Experience from the health visitor implementation plan has shown that employment alone will not create an adequate workforce. Workforce intelligence in England indicates that the number of students undertaking health visiting courses has reduced year on year since 2015 and continues to fall. This means that England will be unable to sustain the required health visitor workforce.
Furthermore, the introduction of the apprenticeship as the main source of funding is excluded from England’s strategic workforce plan.
Indeed the Health and Care Workforce Strategy for England only uses the term “health visitor” twice in its 142 pages; despite it being promoted as a document which informs the NHS workforce requirements for the next 10 years. There is also a dearth of information in the draft strategy about how the workforce will meet the needs of children and families or the early intervention and prevention agenda in the next 10 years.
As we move forward with the development of the apprenticeship standard, the conversations that I hear focus on the desired content of the course and the changes that should be incorporated into course content from September 2019. However, I suggest that the important questions are much more fundamental.
We should be asking if and how the apprenticeship funding model will provide the workforce needed in the next 10 years to meet the agenda for children and family healthcare, early intervention and prevention.
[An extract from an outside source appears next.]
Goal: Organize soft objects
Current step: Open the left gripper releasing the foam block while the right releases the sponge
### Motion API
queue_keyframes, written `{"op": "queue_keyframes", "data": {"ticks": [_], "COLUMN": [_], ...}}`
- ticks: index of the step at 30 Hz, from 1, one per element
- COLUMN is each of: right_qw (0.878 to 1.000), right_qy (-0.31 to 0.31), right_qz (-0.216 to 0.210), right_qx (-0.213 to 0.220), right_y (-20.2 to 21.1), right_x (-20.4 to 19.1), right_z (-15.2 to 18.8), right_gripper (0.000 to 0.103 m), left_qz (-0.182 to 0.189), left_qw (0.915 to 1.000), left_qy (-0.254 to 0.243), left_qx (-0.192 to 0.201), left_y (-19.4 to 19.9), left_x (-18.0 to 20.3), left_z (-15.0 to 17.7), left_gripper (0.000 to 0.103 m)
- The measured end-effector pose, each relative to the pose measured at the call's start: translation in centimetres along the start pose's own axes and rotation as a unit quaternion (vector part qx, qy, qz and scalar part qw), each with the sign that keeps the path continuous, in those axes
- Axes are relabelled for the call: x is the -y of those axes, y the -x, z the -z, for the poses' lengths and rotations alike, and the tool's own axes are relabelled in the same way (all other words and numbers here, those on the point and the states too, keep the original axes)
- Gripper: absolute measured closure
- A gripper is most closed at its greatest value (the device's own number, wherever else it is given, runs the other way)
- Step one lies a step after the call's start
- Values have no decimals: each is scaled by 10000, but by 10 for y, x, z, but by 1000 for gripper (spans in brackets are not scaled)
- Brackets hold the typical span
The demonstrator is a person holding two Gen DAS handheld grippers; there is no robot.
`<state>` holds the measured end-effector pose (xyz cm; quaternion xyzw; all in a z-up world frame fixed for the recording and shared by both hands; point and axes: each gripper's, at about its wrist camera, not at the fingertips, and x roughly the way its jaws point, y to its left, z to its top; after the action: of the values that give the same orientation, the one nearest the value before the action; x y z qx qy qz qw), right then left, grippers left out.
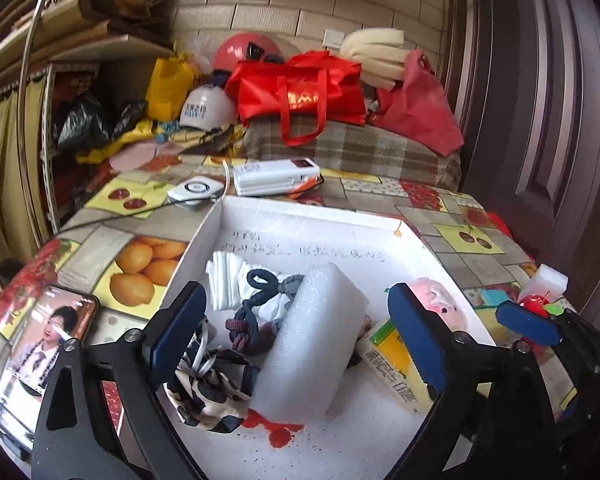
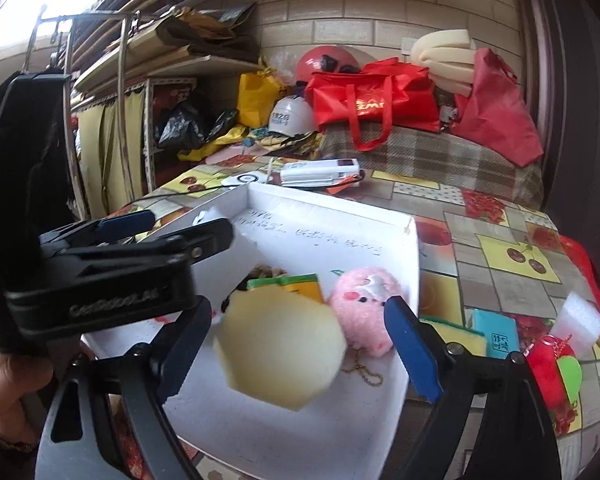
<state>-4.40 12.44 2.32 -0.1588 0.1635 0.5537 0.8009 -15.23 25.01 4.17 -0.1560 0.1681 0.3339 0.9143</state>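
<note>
left gripper (image 1: pixel 296 336) jaws wide apart, pads clear of the white ribbed foam block (image 1: pixel 312 344) that leans inside the shallow white cardboard box (image 1: pixel 312 216), beside the knotted dark cords (image 1: pixel 256 312). right gripper (image 2: pixel 300 344) jaws also spread wide; the pale yellow hexagonal sponge (image 2: pixel 280 352) sits blurred between them, pads not touching it, over the box next to the pink plush pig (image 2: pixel 364 304). small white foam piece (image 2: pixel 582 320) out on the fruit-print tablecloth (image 2: pixel 500 232).
</note>
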Motion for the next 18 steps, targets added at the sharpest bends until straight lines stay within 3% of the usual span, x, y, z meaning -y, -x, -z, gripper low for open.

We should also be challenging the wisdom of introducing such a major change in the absence of evidence-based transition arrangements, which will enable us to replenish a decreasing but much-needed workforce.
“Health visiting is in turbulent and chaotic times”
In the fullness of time we may find that the apprenticeship funding model is sufficient to meet the demands of the health visitor workforce; however, the evidence to provide assurance for this does not currently exist.
Health visiting is in turbulent and chaotic times. Not only is the health visitor profession excluded from England’s 10-year workforce strategy, but the current dataset does not consider health visitors as a distinct profession. This means that available data is unable to inform the current workforce position.
It is therefore not possible to assure children and families in England that the universal health visitor service will be sufficient to safeguard all children under five.